Żywa szopka stanie w tym roku przy budynkach Caritas, przy ul. Trześniowskiej w Sandomierzu. Biskup Krzysztof Nitkiewicz zdecydował, aby mimo epidemii nie rezygnować z tej kilkuletniej tradycji.
Będą jednak obowiązywać normy sanitarne, podczas odwiedzania tego miejsca. Chodzi przede wszystkim o zachowanie odległości oraz przychodzenie w małych grupach.
Dyrektor sandomierskiej Caritas ks.

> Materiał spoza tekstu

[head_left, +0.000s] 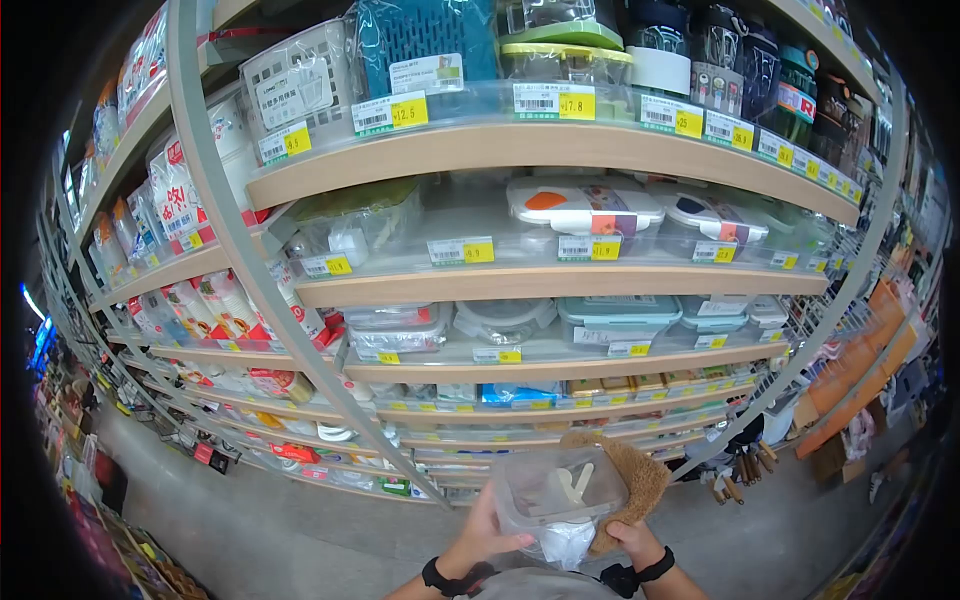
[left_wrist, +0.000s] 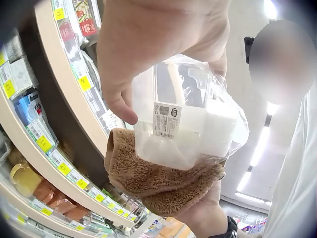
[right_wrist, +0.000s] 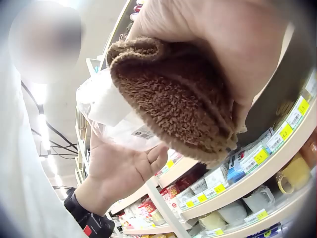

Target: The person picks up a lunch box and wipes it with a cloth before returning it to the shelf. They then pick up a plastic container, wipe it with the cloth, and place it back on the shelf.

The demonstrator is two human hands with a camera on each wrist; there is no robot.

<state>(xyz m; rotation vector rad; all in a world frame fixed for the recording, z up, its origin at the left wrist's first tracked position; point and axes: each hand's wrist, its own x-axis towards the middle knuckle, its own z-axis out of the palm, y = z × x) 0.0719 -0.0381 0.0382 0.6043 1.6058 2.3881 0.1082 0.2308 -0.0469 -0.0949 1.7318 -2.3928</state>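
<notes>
Bright overhead strip lights, dark warped edges

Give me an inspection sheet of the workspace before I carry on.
Surface: no worktop seen; the clear container is held above the grey floor.
Job's things: clear container, with a brown cloth against its side.
Clutter: lidded boxes and bottles, all on shelves.
Hands: left hand grips the container; right hand grips the cloth.
Cables: nothing seen near the hands.
Surroundings: store aisle; yellow price labels along the shelf edges.
</notes>
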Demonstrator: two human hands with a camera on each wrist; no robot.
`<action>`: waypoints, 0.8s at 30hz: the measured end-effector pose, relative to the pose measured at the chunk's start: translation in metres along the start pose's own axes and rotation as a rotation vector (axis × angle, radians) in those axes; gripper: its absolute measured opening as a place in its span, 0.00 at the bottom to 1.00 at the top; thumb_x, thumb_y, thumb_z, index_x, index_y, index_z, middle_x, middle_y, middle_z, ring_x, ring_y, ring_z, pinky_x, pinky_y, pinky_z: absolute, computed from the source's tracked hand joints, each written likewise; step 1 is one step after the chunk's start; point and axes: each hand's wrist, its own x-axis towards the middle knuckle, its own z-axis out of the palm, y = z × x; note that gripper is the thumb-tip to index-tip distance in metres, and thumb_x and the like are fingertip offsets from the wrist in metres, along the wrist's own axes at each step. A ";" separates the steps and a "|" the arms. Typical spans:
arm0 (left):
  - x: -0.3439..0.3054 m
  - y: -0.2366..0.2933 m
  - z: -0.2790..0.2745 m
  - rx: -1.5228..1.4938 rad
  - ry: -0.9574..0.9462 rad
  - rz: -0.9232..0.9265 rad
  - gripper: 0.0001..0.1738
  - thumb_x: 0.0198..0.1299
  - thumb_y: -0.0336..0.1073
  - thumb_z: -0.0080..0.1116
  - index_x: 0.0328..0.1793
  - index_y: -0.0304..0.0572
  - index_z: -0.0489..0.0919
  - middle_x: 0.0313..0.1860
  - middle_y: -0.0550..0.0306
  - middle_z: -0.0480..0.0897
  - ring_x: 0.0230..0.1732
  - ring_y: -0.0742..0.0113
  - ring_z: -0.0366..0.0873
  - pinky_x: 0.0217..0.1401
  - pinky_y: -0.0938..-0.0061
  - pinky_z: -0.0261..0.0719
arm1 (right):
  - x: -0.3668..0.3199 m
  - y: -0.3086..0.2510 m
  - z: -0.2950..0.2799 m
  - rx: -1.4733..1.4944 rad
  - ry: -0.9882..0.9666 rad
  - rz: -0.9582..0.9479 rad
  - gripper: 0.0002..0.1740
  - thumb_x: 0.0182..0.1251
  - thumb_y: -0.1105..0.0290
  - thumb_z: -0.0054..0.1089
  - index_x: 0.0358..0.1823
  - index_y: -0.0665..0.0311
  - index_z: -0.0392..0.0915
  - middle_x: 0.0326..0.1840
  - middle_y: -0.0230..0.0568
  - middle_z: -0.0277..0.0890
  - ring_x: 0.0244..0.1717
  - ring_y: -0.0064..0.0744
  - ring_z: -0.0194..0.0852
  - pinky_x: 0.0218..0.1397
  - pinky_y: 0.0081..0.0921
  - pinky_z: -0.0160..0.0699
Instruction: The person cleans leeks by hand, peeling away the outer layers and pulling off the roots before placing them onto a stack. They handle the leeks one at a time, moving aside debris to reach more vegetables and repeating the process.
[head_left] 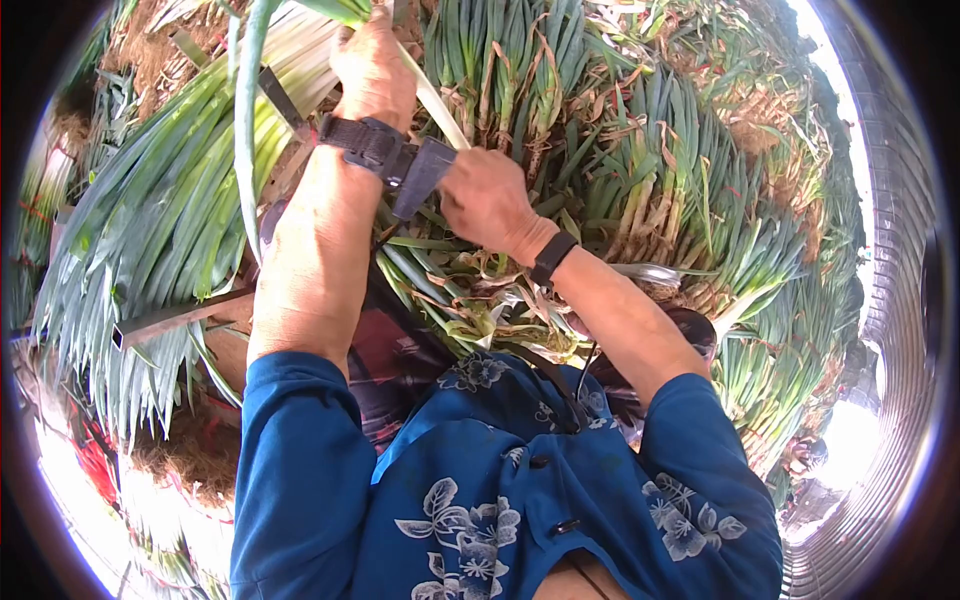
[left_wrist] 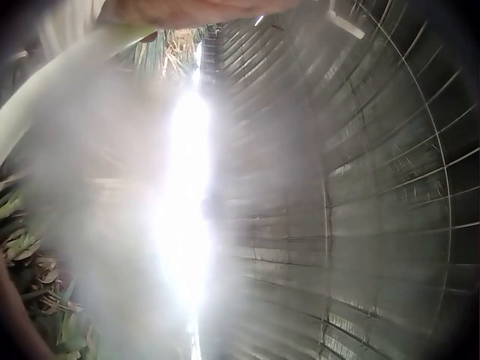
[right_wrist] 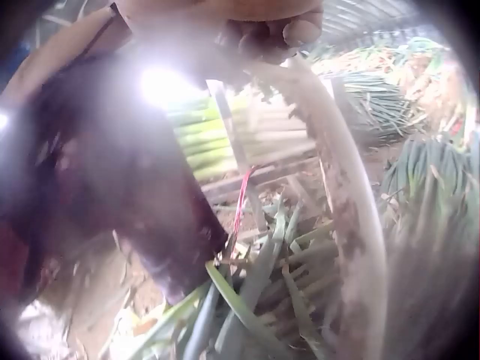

Bogusław Pitucha podkreśla, że w szczególnych okolicznościach, jakie mamy z powodu pandemii, rodzinne spacery do żywej szopki mogą być podczas świąt dużą przyjemnością. – To miejsce ma służyć także duchowemu przeżywaniu Bożego Narodzenia – dodał.
Szopka będzie drewniana, duża, a w prace przy jej urządzeniu zaangażowani zostali przede wszystkim mieszkańcy schroniska dla bezdomnych mężczyzn i absolwenci Ośrodka Rehabilitacyjno- Edukacyjnego „Radość Życia”. Do ich zadań należeć będzie także codzienna opieka nad zwierzętami w szopce. Mają się tam znaleźć m.in. konie, owce, kury, gołębie i króliki. Wszystkie pochodzą z gospodarstwa Caritas Diecezji Sandomierskiej.
Otwarcie żywej szopki zaplanowane jest na Wigilię.